## Exercise aim:
Within the records below, find each line with the word "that" and copy it out.

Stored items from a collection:
*** Begin section ***

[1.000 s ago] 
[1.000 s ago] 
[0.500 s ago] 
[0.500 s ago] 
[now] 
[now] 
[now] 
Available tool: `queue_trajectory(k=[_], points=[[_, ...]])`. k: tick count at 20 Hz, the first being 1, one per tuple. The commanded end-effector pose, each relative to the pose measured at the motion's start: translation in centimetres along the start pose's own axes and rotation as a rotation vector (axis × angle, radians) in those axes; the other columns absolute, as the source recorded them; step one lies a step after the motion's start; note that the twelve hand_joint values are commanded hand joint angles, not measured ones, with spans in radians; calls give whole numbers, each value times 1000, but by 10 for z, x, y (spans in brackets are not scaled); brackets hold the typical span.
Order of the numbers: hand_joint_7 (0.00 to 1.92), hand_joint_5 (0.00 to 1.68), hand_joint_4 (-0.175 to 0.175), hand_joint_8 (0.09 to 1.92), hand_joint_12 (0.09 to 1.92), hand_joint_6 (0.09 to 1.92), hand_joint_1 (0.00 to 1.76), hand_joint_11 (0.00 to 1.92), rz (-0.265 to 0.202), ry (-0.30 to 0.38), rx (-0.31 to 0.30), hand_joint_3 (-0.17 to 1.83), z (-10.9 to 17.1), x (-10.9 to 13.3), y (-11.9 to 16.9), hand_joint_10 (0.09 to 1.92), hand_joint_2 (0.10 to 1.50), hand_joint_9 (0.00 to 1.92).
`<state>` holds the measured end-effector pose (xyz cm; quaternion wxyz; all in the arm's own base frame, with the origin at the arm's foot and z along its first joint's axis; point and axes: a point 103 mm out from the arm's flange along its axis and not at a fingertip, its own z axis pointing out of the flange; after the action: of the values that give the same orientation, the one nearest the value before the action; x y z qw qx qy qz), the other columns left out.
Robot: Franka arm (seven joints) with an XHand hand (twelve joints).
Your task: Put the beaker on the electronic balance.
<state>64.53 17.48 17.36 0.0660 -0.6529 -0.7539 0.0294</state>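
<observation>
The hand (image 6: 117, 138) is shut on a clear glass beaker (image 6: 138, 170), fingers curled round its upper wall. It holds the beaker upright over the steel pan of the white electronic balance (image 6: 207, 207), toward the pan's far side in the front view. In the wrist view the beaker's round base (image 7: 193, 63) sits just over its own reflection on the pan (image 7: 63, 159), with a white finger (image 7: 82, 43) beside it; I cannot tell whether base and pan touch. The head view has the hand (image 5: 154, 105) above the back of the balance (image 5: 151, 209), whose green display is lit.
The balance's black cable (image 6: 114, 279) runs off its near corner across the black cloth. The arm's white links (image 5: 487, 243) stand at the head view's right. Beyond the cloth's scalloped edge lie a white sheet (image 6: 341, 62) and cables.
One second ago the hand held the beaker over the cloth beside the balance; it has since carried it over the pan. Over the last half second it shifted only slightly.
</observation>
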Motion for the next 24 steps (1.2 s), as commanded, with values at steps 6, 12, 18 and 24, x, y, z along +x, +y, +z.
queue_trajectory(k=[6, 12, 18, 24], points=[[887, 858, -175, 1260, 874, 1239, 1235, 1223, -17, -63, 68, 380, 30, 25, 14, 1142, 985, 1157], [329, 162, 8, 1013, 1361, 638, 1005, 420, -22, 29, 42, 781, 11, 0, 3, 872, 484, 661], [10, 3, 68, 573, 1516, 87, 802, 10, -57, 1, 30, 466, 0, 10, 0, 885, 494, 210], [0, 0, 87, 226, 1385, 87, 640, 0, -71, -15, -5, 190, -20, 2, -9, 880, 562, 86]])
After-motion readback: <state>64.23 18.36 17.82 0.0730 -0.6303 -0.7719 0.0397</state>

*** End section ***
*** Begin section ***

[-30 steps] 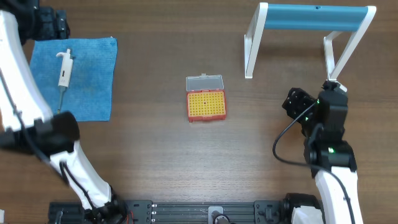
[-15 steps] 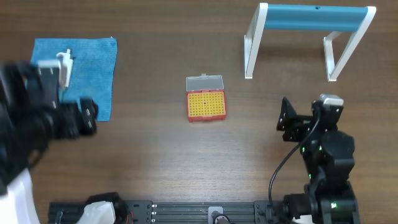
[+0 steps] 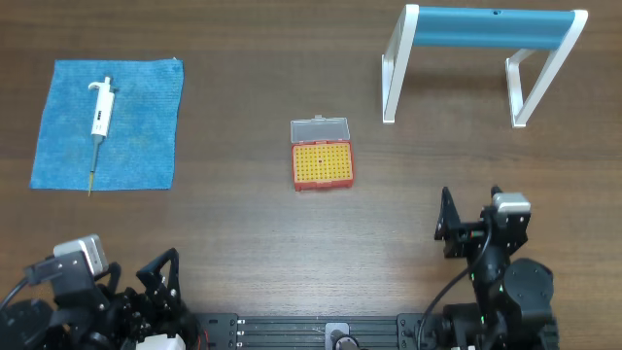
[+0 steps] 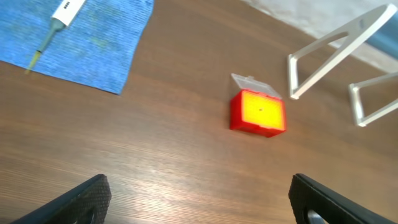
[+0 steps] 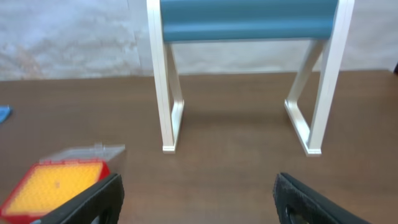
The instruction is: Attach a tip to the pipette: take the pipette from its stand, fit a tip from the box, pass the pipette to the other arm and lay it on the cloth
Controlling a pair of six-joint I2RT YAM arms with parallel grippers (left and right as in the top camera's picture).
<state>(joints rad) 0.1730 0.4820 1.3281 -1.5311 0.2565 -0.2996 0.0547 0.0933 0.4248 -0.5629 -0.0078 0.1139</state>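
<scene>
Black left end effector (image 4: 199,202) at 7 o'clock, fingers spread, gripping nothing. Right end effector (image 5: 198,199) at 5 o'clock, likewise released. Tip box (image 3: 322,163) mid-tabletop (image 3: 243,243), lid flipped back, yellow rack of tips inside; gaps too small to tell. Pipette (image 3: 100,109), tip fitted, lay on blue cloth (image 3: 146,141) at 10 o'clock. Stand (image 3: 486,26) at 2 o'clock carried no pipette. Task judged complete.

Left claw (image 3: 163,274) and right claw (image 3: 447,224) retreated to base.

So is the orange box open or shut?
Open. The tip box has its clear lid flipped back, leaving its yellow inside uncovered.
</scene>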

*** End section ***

## Response for this exercise:
Available tool: `queue_trajectory(k=[_], points=[[_, ...]])`. k: tick count at 20 Hz, the first being 1, one per tuple. The commanded end-effector pose, each relative to the pose measured at the motion's start: translation in centimetres along the start pose's own axes and rotation as a rotation vector (axis × angle, radians) in those axes; the other columns absolute, as the source recorded them; step one lies a step after the motion's start; note that the twelve hand_joint values are commanded hand joint angles, not measured ones, with spans in radians; calls give whole numbers, each value times 1000, but by 10 for z, x, y (spans in brackets are not scaled); brackets hold the typical span.
`<state>` holds the measured end-effector pose (xyz cm; quaternion wxyz; all in the arm's own base frame, with the origin at the arm's foot and z along its first joint's axis; point and axes: a point 103 mm out from the arm's flange along its axis and not at a fingertip, its own z axis pointing out of the flange; after the action: of the values that give the same orientation, the one nearest the value before the action; x y z qw qx qy qz), the other columns left out.

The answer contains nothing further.